Exercise objective >>
Would you return the lines between the one holding "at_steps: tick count" and the one holding "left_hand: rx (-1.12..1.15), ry", inclusive, and only those, exactly as they stand in the listing below?

Data records >>

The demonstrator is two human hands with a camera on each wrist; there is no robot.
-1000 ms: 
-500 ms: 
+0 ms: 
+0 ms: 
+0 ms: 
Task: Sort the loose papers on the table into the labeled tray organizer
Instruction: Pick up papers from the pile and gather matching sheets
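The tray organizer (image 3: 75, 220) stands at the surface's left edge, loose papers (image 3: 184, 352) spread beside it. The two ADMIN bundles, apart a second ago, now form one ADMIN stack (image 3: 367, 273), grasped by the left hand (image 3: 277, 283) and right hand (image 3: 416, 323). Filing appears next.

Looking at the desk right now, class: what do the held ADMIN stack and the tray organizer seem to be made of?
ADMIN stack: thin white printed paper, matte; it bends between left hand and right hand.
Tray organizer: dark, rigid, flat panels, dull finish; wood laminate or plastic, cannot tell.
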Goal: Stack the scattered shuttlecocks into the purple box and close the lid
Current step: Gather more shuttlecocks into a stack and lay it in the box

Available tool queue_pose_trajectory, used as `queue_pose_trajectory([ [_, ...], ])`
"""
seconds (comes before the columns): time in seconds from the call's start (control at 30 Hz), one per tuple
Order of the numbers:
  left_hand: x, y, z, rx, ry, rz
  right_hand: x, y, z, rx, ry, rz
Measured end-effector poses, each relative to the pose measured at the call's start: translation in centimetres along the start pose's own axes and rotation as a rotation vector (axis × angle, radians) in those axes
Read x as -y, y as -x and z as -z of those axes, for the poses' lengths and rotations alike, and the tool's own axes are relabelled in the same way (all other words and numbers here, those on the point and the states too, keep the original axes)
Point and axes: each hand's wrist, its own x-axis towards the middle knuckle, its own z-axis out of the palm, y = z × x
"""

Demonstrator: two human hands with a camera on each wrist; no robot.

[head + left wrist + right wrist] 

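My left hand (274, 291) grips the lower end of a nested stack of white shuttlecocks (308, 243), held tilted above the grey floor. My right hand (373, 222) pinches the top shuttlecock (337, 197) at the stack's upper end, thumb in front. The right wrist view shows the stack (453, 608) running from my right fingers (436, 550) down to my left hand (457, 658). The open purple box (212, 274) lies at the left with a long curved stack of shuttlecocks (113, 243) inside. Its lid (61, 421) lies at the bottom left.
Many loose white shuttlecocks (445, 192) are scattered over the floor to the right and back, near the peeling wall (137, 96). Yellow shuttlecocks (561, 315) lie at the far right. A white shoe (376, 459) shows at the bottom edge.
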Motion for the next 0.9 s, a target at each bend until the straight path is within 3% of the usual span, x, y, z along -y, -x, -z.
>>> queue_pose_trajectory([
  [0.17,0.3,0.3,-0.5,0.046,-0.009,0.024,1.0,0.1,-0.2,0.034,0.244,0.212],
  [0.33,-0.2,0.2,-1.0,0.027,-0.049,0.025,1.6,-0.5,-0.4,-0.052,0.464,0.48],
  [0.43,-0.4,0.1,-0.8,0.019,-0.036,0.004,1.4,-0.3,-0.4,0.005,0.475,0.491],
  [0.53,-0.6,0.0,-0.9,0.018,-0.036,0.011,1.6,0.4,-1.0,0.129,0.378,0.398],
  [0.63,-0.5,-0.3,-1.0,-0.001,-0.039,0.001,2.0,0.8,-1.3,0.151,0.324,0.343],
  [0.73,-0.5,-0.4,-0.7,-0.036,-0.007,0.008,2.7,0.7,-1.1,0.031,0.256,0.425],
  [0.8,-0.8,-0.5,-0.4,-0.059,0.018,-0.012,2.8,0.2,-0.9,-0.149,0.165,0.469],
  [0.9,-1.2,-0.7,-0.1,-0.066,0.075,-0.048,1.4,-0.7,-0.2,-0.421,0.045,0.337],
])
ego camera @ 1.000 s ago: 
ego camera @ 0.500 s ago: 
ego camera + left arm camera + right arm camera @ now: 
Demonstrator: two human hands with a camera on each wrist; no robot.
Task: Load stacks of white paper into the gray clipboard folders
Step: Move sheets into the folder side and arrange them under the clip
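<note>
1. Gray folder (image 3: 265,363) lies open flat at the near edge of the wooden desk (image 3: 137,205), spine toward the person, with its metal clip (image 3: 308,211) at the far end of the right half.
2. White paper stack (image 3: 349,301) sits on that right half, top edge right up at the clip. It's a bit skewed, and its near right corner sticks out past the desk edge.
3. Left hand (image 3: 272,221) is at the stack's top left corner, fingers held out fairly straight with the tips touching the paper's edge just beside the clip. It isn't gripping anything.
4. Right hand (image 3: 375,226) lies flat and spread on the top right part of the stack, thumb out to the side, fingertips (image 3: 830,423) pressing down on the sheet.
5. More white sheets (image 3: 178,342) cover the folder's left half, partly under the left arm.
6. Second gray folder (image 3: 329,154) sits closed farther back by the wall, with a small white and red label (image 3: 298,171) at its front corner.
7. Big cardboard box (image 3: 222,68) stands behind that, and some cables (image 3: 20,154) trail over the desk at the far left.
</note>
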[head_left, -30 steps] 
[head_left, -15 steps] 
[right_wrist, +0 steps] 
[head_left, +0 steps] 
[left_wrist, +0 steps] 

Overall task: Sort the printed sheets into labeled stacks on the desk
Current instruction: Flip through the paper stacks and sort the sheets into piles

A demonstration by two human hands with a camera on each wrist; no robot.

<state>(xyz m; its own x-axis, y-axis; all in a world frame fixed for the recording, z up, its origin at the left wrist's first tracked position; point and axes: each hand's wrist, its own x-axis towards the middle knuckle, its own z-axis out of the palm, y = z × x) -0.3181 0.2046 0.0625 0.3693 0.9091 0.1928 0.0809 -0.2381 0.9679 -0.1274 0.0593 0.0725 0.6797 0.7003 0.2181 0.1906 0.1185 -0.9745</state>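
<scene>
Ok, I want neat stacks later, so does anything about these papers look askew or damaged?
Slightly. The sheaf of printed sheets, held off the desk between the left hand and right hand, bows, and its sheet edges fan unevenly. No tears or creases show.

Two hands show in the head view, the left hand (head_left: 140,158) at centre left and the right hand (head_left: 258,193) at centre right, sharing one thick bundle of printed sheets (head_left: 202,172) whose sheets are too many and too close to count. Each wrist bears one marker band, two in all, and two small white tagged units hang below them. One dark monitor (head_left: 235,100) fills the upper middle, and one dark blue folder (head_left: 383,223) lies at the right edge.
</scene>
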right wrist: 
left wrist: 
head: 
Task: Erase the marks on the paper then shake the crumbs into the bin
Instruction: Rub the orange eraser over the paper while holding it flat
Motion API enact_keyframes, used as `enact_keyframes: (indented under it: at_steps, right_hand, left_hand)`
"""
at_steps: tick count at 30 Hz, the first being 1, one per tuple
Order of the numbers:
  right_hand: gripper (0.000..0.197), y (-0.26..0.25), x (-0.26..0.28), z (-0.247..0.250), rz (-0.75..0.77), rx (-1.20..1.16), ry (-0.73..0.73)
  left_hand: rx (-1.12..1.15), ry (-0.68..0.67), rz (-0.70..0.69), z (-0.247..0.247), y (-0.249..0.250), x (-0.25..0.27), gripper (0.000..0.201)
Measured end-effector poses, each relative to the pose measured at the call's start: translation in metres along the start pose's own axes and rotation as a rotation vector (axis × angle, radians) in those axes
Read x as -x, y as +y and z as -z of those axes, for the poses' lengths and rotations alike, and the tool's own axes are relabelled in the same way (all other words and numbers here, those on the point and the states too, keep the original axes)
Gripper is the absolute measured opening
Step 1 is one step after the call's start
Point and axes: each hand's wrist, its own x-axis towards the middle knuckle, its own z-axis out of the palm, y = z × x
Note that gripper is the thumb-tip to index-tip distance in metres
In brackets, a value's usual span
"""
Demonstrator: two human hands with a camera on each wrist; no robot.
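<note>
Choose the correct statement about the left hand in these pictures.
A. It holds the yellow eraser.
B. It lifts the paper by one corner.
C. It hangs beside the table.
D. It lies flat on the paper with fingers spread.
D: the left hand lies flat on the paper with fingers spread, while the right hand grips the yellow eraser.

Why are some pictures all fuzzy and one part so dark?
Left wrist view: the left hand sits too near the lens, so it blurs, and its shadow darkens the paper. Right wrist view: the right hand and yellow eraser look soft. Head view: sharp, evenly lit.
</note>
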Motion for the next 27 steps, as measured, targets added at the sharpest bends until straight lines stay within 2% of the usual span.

Your response >>
at_steps: tick count at 30 Hz, the first being 1, one per tuple
Order of the numbers:
  right_hand: gripper (0.000..0.197), y (-0.26..0.25), x (-0.26..0.28), z (-0.247..0.250), rz (-0.75..0.77), rx (-1.20..1.16), ry (-0.73..0.73)
  left_hand: rx (-1.12..1.15), ry (-0.68..0.67), rz (-0.70..0.69), z (-0.247..0.247), y (-0.249..0.250), x (-0.25..0.27), gripper (0.000..0.201)

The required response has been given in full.